● Exercise description: Return exactly the listing's lines, from its first line to the line holding "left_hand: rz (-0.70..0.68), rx", ends included.

● Dataset excerpt:
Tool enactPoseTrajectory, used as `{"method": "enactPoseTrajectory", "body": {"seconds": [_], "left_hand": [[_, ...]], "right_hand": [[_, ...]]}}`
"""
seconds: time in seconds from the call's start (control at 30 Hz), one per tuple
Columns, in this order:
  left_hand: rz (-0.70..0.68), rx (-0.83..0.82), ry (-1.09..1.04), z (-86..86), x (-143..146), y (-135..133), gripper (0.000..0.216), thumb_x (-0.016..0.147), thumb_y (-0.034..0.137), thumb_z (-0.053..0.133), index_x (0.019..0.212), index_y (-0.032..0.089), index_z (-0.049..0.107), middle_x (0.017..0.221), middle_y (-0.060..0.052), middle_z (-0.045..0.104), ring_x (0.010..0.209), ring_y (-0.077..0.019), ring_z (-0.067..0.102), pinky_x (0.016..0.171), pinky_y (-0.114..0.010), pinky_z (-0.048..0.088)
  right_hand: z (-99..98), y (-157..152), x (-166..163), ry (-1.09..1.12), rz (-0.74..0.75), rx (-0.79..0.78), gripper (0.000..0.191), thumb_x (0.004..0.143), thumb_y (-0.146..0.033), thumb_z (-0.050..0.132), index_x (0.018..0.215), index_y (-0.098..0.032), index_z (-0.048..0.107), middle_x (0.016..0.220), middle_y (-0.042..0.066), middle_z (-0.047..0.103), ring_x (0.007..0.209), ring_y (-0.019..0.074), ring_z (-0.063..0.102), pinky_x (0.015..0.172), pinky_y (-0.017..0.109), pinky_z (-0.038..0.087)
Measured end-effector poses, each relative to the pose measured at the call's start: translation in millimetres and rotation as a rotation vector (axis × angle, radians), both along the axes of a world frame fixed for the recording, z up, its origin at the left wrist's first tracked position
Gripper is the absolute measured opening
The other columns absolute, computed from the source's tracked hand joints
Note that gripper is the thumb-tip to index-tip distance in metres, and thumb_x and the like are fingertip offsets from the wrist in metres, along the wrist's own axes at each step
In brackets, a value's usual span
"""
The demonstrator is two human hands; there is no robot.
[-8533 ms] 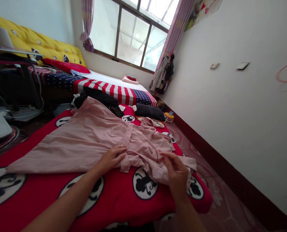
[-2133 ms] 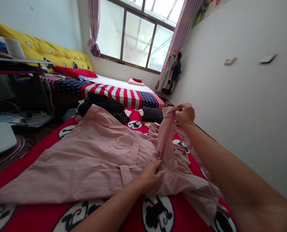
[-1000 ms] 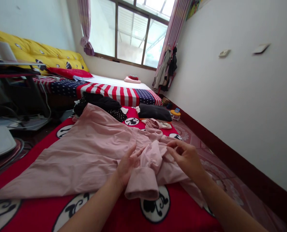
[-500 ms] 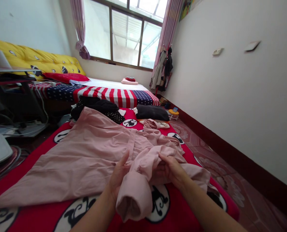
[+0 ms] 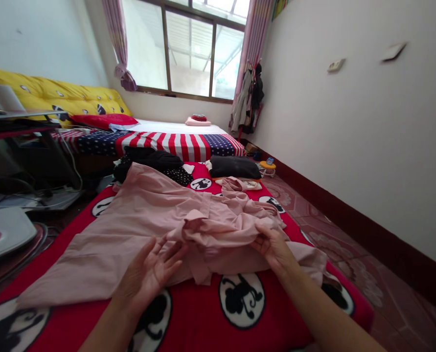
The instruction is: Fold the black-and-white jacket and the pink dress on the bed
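A pink dress (image 5: 129, 215) lies spread over a red blanket (image 5: 195, 318) with monkey-print circles, its skirt to the left and its collar end to the right. One sleeve (image 5: 221, 230) is laid across the bodice, its cuff pointing left. My right hand (image 5: 272, 247) pinches this sleeve near the shoulder end, between thumb and fingers. Below the cuff, my left hand (image 5: 155, 266) is palm up with fingers spread, its fingertips at the edge of the cloth and holding nothing.
Behind the dress are dark folded clothes (image 5: 234, 167) and a black pile (image 5: 148, 160). A bed (image 5: 166, 145) with a flag-pattern cover stands under the window. To the left is a white stool seat (image 5: 8, 230); a small yellow stool (image 5: 267, 165) stands by the right wall.
The sleeve, which hung toward me with its cuff open, now lies across the bodice. My left hand has let go of it and moved left; my right hand keeps its hold.
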State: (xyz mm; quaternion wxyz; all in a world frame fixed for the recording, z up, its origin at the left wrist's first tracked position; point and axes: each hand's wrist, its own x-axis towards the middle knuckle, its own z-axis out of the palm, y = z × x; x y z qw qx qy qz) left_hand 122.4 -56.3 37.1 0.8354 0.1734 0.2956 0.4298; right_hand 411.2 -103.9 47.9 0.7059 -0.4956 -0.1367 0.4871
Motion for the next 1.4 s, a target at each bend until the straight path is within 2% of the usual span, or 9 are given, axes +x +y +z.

● Expected output:
Tool enactPoseTrajectory, used as `{"method": "enactPoseTrajectory", "body": {"seconds": [_], "left_hand": [[_, ...]], "right_hand": [[_, ...]]}}`
"""
seconds: time in seconds from the call's start (control at 30 Hz), one per tuple
Columns, in this order:
  left_hand: rz (-0.70..0.68), rx (-0.83..0.82), ry (-1.09..1.04), z (-86..86), x (-143..146), y (-135..133), gripper (0.000..0.216), thumb_x (-0.016..0.147), thumb_y (-0.034..0.137), thumb_z (-0.053..0.133), index_x (0.019..0.212), index_y (-0.032..0.089), index_z (-0.049..0.107), middle_x (0.017..0.221), middle_y (-0.060..0.052), middle_z (-0.045..0.104), ring_x (0.010..0.209), ring_y (-0.077..0.019), ring_z (-0.067..0.102), pinky_x (0.016..0.171), pinky_y (-0.114..0.010), pinky_z (-0.048..0.088)

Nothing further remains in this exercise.